All lines of the material should be given again exactly.
*** SUPPLIED DATA ***
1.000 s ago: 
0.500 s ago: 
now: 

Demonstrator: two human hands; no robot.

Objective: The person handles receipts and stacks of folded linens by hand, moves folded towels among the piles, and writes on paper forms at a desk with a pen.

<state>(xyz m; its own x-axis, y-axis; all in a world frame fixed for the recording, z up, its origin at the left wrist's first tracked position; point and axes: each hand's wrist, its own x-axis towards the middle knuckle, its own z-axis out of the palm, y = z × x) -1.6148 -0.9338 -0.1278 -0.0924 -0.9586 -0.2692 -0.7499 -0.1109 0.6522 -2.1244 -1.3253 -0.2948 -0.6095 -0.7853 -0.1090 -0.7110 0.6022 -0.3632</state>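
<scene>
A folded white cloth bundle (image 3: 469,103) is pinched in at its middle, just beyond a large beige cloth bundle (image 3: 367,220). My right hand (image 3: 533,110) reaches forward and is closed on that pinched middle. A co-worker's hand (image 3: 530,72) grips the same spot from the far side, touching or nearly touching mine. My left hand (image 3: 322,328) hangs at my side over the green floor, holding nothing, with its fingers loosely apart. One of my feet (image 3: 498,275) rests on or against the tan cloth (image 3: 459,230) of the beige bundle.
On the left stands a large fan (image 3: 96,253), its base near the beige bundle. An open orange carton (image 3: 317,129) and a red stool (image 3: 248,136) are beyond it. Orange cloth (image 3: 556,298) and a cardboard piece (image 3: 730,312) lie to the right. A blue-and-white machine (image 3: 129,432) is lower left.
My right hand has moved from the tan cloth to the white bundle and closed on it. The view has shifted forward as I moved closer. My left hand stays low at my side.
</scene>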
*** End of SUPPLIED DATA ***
> [EXPECTED ANSWER]:
1.000 s ago: 
0.500 s ago: 
now: 

Demonstrator: two human hands; no robot.

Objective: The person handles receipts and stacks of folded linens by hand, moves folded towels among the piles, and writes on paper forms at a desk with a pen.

<state>(xyz m; its own x-axis, y-axis; all in a world frame fixed for the recording, z up, its origin at the left wrist's first tracked position; point and axes: each hand's wrist, its own x-axis towards the middle knuckle, its own z-axis out of the palm, y = z × x) -1.6148 -0.9338 -0.1278 -0.0924 -0.9586 -0.2692 -0.7499 -0.1109 0.6522 -2.1244 -1.3253 -0.2948 -0.6095 -0.7853 -0.1090 -0.7110 0.6022 -0.3632</state>
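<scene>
A folded white cloth bundle (image 3: 469,103) is pinched in at its middle, just beyond a large beige cloth bundle (image 3: 367,220). My right hand (image 3: 533,110) reaches forward and is closed on that pinched middle. A co-worker's hand (image 3: 530,72) grips the same spot from the far side, touching or nearly touching mine. My left hand (image 3: 322,328) hangs at my side over the green floor, holding nothing, with its fingers loosely apart. One of my feet (image 3: 498,275) rests on or against the tan cloth (image 3: 459,230) of the beige bundle.
On the left stands a large fan (image 3: 96,253), its base near the beige bundle. An open orange carton (image 3: 317,129) and a red stool (image 3: 248,136) are beyond it. Orange cloth (image 3: 556,298) and a cardboard piece (image 3: 730,312) lie to the right. A blue-and-white machine (image 3: 129,432) is lower left.
My right hand has moved from the tan cloth to the white bundle and closed on it. The view has shifted forward as I moved closer. My left hand stays low at my side.
</scene>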

What this exercise required has been given in full.